Writing for Salon.com, Marcus Cederstrom has fired the latest shot in the Tebow Wars:
So I ask, what if Tim Tebow were Muslim? How would our society react if during every interview, Tebow said “Insha’Allah” or “Allāhu Akbar” rather than thank his Lord and Savior, Jesus Christ? Or instead of falling to one knee and praying, Tebow pulled out a prayer rug and faced Mecca? A recent study by the Pew Research Center suggests it would not be well received. While American Muslims in general tend be satisfied with their lives and communities in the United States, 55 percent report that being Muslim in the U.S. has become more difficult since Sept. 11. Twenty-eight percent report that people have viewed them with suspicion and 22 percent report having been called offensive names. The TLC show “All-American Muslim” has lost advertisers who were pressured by groups claiming that the show was Islamic propaganda. Yet Pat Robertson claims that the United States is a breeding ground for anti-Christian bigotry.
I don’t have answers to these questions. We can’t know the answers until we are faced with a prominent Muslim athlete who is willing to be so visible with his faith. In a country that consistently prides itself on freedoms – freedom of speech, freedom to assemble, freedom of religion – we can hope that Muslim athletes who are visible with their faith would find themselves just as revered as Tebow is for his.
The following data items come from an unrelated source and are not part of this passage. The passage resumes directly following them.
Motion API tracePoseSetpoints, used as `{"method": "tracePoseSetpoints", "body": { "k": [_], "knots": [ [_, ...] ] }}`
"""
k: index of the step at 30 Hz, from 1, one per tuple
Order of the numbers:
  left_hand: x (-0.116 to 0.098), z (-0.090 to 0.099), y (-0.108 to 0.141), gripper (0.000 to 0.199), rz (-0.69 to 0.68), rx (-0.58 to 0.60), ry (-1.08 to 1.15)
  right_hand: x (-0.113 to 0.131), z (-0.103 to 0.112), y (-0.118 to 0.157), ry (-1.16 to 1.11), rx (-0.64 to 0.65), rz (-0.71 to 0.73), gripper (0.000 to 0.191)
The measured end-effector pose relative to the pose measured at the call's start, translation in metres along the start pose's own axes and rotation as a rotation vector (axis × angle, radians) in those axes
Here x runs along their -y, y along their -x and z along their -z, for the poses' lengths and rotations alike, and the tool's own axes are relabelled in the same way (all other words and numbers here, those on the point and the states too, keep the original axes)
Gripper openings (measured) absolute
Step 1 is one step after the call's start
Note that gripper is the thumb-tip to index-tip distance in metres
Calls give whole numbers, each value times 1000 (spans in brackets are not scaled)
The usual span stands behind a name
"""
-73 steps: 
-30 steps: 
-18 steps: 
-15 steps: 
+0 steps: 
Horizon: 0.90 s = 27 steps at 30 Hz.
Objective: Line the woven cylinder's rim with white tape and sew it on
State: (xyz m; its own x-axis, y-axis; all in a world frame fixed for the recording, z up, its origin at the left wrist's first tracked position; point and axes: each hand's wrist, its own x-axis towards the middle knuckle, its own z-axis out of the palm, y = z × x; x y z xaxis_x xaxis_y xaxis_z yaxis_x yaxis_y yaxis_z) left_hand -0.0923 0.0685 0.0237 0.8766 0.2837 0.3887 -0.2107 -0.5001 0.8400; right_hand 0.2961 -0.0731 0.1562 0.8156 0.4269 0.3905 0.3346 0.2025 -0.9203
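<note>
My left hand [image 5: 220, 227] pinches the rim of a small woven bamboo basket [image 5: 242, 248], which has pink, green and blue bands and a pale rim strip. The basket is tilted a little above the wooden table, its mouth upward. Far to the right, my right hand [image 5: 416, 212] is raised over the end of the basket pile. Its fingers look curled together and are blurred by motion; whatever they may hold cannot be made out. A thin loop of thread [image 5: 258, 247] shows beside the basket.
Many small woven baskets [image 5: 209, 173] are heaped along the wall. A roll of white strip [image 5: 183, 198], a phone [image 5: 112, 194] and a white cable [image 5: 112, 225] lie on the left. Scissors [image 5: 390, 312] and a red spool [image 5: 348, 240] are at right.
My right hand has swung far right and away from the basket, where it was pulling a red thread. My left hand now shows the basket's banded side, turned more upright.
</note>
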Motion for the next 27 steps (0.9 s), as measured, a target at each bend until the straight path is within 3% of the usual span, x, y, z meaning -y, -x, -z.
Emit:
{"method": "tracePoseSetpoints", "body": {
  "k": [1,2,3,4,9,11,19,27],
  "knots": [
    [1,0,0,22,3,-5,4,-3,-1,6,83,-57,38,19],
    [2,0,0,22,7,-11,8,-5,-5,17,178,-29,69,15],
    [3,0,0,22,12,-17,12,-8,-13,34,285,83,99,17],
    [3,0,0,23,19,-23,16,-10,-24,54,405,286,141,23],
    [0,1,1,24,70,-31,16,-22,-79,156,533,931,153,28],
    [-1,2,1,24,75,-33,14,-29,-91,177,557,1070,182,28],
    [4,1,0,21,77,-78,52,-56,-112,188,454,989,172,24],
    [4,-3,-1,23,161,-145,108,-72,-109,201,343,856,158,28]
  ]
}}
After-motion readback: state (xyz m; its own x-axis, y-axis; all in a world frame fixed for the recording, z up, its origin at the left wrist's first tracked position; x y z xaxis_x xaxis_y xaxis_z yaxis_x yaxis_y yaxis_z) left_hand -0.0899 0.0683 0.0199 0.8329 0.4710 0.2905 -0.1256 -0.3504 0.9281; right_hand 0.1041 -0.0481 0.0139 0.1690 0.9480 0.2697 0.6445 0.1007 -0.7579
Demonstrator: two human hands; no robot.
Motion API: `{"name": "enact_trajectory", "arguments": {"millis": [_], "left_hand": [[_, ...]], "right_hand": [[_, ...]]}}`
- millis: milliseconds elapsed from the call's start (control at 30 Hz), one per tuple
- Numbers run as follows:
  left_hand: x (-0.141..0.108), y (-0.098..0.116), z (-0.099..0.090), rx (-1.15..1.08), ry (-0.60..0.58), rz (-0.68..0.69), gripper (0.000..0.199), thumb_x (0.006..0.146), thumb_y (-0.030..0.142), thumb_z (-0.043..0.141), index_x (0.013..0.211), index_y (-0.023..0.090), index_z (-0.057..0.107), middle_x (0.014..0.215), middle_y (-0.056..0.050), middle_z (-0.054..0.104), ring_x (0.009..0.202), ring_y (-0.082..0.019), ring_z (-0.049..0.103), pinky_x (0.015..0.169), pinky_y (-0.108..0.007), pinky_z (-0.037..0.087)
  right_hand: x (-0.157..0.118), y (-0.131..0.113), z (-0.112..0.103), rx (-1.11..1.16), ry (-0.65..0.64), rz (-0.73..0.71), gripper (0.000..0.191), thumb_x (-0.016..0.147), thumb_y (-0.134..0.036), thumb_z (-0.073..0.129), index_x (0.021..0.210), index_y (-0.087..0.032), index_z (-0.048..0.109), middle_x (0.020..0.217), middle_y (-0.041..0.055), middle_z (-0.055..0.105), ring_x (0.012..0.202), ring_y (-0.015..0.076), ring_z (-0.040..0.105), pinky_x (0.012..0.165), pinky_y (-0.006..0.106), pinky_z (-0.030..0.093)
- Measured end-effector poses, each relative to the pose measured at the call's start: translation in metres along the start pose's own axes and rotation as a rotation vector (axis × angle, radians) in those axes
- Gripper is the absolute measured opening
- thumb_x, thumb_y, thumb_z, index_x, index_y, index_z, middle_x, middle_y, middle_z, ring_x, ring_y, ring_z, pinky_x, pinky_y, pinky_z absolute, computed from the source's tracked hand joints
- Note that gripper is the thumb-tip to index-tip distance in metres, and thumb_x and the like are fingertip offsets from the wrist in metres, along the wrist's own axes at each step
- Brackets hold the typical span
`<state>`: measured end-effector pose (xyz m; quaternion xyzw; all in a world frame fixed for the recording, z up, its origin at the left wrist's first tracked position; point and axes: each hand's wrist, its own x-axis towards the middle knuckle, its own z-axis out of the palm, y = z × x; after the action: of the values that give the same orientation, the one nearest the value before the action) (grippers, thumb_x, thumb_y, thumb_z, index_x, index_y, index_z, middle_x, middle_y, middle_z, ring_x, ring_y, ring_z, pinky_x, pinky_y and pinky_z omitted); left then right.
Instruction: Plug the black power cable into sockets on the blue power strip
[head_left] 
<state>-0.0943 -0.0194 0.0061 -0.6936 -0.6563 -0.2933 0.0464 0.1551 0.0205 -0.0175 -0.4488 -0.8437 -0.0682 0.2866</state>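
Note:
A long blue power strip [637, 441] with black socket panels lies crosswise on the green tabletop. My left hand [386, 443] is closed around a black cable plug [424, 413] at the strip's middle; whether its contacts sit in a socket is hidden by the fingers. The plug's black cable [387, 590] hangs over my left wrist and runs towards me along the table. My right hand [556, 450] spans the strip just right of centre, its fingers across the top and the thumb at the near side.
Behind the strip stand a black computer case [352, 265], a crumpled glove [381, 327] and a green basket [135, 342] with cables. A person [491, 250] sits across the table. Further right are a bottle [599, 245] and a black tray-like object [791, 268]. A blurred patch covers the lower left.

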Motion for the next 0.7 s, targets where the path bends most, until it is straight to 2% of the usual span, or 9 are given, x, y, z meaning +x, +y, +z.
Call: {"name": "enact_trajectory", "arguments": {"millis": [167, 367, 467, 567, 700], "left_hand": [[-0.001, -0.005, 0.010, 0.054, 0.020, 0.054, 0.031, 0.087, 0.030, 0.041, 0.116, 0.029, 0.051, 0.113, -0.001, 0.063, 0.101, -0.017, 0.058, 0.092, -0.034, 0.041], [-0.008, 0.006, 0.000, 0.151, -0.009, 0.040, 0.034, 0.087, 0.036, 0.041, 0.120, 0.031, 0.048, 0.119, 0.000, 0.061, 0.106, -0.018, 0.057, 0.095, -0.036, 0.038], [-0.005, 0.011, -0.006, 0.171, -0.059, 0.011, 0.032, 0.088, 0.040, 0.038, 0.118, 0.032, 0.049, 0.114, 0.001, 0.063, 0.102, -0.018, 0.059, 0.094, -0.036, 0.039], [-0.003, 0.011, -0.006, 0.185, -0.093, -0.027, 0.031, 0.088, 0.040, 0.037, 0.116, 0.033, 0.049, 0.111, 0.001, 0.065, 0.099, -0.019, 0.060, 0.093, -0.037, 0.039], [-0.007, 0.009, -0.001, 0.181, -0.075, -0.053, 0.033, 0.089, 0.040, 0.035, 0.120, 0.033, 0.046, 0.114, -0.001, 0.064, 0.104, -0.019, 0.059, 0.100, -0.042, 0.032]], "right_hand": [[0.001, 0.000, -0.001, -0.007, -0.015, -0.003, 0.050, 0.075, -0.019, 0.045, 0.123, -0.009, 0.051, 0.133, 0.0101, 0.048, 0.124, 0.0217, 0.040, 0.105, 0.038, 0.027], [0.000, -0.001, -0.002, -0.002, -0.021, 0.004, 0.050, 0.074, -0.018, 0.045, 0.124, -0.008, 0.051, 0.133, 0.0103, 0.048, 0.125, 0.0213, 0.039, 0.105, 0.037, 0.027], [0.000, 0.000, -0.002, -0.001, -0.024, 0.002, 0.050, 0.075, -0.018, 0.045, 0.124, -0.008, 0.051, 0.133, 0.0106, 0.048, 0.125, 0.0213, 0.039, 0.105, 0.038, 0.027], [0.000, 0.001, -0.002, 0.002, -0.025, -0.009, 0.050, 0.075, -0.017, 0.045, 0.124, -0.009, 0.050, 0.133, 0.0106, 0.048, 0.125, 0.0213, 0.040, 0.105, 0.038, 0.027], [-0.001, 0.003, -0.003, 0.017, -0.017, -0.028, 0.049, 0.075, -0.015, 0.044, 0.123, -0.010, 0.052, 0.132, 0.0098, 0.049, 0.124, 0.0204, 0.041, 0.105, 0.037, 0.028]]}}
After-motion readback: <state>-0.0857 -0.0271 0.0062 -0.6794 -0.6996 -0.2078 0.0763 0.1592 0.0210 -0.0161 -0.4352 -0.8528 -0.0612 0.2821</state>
On the one hand, Cederstrom has a point. Can’t you almost hear the chorus of outrage from certain pundits and bloggers if a prominent NFL player dropped to his knees, faced Mecca, and prayed to Allah? They would treat it as something insidious, as smoking gun evidence that teh jeehad has infiltrated the NFL. If you doubt that, let’s recall how they reacted when Congressman Keith Ellison (D-Minn.) wanted to swear his oath of office on his own holy text, the Qur’an, instead of taking his oath on the Bible. That shouldn’t have been controversial given the protections guaranteed by Article VI of the constitution and the First Amendment, but it was anyway.
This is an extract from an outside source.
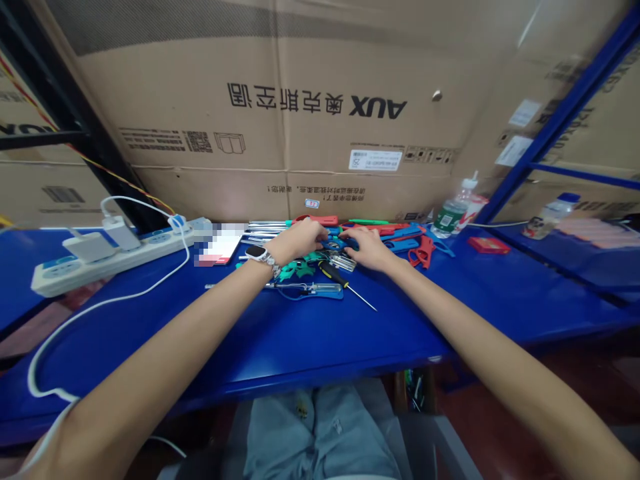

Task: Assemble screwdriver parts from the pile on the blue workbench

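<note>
Both my hands reach into a pile of plastic parts and metal rods at the back of the table. My left hand (306, 239), with a watch at the wrist, has its fingers curled down at a small blue plastic piece (334, 244). From the other side, my right hand (369, 247) closes its thumb and fingers on that same piece; its exact shape is hidden. Green plastic parts (299, 268) lie below my left hand. A screwdriver (334, 274) with a black and yellow handle points toward the front right. Red and blue toy-gun-like parts (421, 250) lie beside my right hand.
A white power strip (125, 257) with plugs and a looping white cable (107, 300) occupies the left. A large cardboard box (280, 147) walls off the back. At the right stand a green-labelled bottle (449, 217), a red box (489, 245) and a blue-capped bottle (553, 215).
</note>
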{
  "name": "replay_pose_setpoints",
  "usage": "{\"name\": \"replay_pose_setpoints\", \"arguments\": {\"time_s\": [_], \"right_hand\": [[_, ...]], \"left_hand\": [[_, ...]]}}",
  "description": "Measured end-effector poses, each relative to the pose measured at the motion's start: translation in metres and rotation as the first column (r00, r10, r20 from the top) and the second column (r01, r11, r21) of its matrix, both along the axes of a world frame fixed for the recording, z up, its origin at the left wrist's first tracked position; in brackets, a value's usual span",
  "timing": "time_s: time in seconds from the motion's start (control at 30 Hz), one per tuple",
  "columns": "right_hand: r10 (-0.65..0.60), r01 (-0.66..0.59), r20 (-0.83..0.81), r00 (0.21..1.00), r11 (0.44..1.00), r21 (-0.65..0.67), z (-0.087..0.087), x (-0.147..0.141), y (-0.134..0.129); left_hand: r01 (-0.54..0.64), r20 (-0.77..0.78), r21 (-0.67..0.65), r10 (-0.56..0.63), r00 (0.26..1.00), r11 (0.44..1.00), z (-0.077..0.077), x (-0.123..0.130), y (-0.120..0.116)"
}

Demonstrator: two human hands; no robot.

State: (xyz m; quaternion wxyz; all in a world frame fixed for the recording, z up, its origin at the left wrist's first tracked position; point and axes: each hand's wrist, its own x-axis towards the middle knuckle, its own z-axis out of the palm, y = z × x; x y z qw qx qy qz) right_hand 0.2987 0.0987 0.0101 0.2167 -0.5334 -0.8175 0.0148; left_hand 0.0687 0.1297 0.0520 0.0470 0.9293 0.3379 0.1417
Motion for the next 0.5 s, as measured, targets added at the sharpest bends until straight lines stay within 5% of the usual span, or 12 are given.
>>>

On the other hand, though, Cederstrom uses two really bad examples to illustrate his point. He points to Mahmoud Abdul-Rauf and Muhammad Ali as evidence that Americans wouldn’t respond well to a prominent Muslim NFL player. But the controversies surrounding Abdul-Rauf and Ali were political rather than religious in nature, although Islam did — according to them — play a role in both controversies. Abdul-Rauf, at the time an NBA player, refused to stand for the national anthem in 1996. In 1966, Ali became an outspoken critic of the Vietnam draft and a conscientious objector.
Whatever one may think of these men and the strong stances they took, comparing them with Tebow is an apples and oranges comparison. So far, Tebow hasn’t taken any strong political positions in which his faith has played a central role. He’s just praying during football games. We can’t know how Americans might have responded to seeing Abdul-Rauf or Ali praying before basketball games or boxing matches absent their political controversies. Maybe it still wouldn’t have been received well. Or maybe it would have gone unnoticed. I can’t know that and neither can Cederstrom.
Bottom line: Doug Mataconis was right when he blogged on Friday that this has all gotten out of hand and needs to stop. Tim Tebow has become something of a pawn in the culture wars and both sides now seem to be afflicted with Tebow Derangement Syndrome. They should consider this particular battle in the culture wars a draw on account of both sides looking equally absurd. With the Broncos’ season over now, let’s put the controversy surrounding Tim Tebow’s faith — a controversy that probably shouldn’t even exist in a free society — to rest. Permanently. Don’t we have anything better to do?